Ms Wong said arbitrary code execution has in the past been used to steal data, run extortion schemes, and even expose private text messages and search history.
"In addition, some of the most severe bugs would allow an attacker to execute malicious code in the context of the user," she said.
"The severity of the attack then depends on the privileges associated with the user - whether they have the authority to install new programs; view, change or delete data; or create new user accounts."
A hacker can also send a phishing email message or attachment with an embedded link to a website that uses Intents, said Ms Jennifer Cheng, director of product marketing, Asia-Pacific and Japan at Proofpoint.
Then, if the person who receives that email clicks on the link to the website using a Chrome browser, the attacker can connect to the site using another malicious web app and expose the person to malicious content.
"Possible repercussions of exposure to malicious content could include redirecting to another malicious site, injecting malicious code (malware), stealing data or login credentials," she added.
Is the bug already being exploited?
Google said two members of its Threat Analysis Group first reported CVE-2022-2856 on Jul 19, and that it is aware of an exploit existing in the wild. This means the company knows - possibly via Chrome telemetry - that the vulnerability has been exploited.
"They probably know the site that did that and may know the users that have been attacked," said Mr Candid Wuest, vice president of cyber protection research at Acronis.
"Depending on the execution, the attack itself could be rather stealthy. Google has not revealed more details about the attacker or their targets at this point."
CNA understands that CSA has not received any reports of users being hacked via this vulnerability.
Acronis co-founder and technology president Stas Protassov said "it is reasonable to assume" that the vulnerability has been exploited by state-backed hackers, pointing to the involvement of Google's Threat Analysis Group.
The group focuses on countering high-resourced attackers like government advanced persistent threat groups he said, adding that Google typically discloses more details about vulnerabilities 90 days after reporting.
"So we will know more results in October, unless Google decides to do so earlier," he said.
What will the security patch do?
Ms Cheng said the Google security patch will prevent attackers from exploiting the Intents function to connect or inject malicious content to websites that support it.

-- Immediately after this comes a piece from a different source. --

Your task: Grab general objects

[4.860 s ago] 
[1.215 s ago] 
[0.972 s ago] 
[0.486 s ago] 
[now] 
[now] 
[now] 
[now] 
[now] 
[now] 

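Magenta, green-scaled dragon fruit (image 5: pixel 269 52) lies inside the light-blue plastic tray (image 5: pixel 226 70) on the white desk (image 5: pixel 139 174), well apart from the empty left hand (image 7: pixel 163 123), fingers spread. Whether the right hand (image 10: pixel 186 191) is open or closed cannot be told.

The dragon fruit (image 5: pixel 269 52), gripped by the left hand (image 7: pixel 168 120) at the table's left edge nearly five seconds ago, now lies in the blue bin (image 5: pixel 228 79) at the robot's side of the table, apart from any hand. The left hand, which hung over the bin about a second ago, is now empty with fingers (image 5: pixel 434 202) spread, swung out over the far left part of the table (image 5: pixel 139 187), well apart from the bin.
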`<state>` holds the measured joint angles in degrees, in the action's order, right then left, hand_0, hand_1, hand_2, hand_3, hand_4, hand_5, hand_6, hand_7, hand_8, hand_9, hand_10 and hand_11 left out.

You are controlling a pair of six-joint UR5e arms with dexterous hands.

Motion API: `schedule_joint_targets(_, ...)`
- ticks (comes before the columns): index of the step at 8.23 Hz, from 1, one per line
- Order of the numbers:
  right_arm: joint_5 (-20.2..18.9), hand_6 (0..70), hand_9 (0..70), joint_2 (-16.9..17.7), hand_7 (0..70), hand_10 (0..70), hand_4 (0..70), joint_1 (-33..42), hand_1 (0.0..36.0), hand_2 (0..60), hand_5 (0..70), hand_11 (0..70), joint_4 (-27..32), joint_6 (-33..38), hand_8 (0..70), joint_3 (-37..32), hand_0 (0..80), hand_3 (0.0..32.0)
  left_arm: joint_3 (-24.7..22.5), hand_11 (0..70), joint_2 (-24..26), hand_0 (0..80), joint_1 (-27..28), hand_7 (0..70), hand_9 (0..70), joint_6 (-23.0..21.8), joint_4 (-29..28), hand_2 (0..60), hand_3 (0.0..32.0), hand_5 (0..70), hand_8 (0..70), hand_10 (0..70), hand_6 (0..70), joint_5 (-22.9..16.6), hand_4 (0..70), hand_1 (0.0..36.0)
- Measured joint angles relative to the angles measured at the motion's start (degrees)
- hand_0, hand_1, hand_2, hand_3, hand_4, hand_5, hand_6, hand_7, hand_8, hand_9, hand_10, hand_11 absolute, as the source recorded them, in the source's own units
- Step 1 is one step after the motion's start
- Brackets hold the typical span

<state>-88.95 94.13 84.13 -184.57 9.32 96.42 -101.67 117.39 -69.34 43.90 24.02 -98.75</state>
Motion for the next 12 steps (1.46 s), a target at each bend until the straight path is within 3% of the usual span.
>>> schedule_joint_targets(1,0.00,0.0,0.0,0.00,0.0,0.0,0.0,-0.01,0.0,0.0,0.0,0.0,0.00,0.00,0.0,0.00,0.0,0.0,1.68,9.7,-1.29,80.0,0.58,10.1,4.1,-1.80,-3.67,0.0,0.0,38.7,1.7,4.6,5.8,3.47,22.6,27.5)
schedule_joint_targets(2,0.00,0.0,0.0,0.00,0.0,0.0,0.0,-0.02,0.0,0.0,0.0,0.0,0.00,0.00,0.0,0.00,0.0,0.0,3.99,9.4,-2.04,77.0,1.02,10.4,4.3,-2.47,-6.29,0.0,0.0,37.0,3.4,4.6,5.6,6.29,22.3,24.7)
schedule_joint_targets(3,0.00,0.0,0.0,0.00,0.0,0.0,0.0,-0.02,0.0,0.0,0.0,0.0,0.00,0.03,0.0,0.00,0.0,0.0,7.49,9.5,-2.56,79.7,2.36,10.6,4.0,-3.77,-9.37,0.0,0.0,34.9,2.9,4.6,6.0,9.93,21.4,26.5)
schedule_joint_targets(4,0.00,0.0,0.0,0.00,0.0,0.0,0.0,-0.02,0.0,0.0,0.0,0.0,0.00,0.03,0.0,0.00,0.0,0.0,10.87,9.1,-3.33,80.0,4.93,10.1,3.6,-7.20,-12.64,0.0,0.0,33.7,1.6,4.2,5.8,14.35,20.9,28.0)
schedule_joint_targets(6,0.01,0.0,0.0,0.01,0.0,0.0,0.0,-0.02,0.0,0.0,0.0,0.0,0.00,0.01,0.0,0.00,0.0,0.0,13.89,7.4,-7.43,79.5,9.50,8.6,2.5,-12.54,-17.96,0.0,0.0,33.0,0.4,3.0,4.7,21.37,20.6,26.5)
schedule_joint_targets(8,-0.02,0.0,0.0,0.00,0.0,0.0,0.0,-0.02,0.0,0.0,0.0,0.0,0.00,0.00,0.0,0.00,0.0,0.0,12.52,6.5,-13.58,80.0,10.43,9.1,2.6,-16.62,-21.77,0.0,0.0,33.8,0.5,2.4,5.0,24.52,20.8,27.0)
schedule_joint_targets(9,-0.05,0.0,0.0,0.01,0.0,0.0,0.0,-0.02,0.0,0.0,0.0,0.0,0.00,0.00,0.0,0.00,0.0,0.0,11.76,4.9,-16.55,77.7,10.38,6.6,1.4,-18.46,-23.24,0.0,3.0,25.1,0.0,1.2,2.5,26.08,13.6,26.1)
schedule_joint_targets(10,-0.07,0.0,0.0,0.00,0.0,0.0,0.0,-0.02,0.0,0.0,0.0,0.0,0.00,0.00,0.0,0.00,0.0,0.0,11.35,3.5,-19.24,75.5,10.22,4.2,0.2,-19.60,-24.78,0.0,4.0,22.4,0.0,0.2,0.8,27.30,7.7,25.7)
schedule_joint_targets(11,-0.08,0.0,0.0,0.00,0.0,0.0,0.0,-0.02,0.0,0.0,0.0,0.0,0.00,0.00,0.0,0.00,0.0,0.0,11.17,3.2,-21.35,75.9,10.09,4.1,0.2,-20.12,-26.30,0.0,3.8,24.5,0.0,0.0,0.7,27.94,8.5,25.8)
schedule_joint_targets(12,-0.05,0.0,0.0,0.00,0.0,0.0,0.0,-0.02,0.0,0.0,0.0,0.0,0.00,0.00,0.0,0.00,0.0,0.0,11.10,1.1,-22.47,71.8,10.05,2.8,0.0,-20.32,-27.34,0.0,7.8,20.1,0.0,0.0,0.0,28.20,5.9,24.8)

"Most likely the patch will update user input validation to block the exploitation of this vulnerability," said Acronis chief information security officer Kevin Reed.
Ms Cheng said those who choose not to install the patch are "rolling the dice" and leaving themselves exposed to malicious content and eventually compromise.
While Ms Wong agreed that those who do not update their browser would in theory be exposed to such dangers, she said it is difficult to predict an exact outcome without full details of the vulnerability.
How common is this vulnerability?
Years ago, web browser vulnerabilities were considered quite common and among a hacker's favourites, Ms Cheng said.
"These days, this type of zero-day is far less common," she said, using a term to describe unpatched bugs discovered before developers become aware of them.
"We like to think that developers are more security-minded now in their development practices."
Nevertheless, Ms Wong said it is "practically impossible" to write flawless code as human error is inevitable.
"The imperative for organisations thus lies in identifying such vulnerabilities as quickly as possible, and acting decisively," she said.
Mr Wuest said it is "good" to note that CVE-2022-2856 is the fifth zero-day that Google has patched in Chrome this year.
The first vulnerability reported in February was exploited by North Korean hackers in phishing campaigns, Bleeping Computer reported.
"Threats that 'exist in the wild' refer to threats that are spreading among devices belonging to ordinary users, rather than test systems," Ms Wong said.
"This is a critical threat, which significantly threatens the security of data in the real world, when exploited by hackers."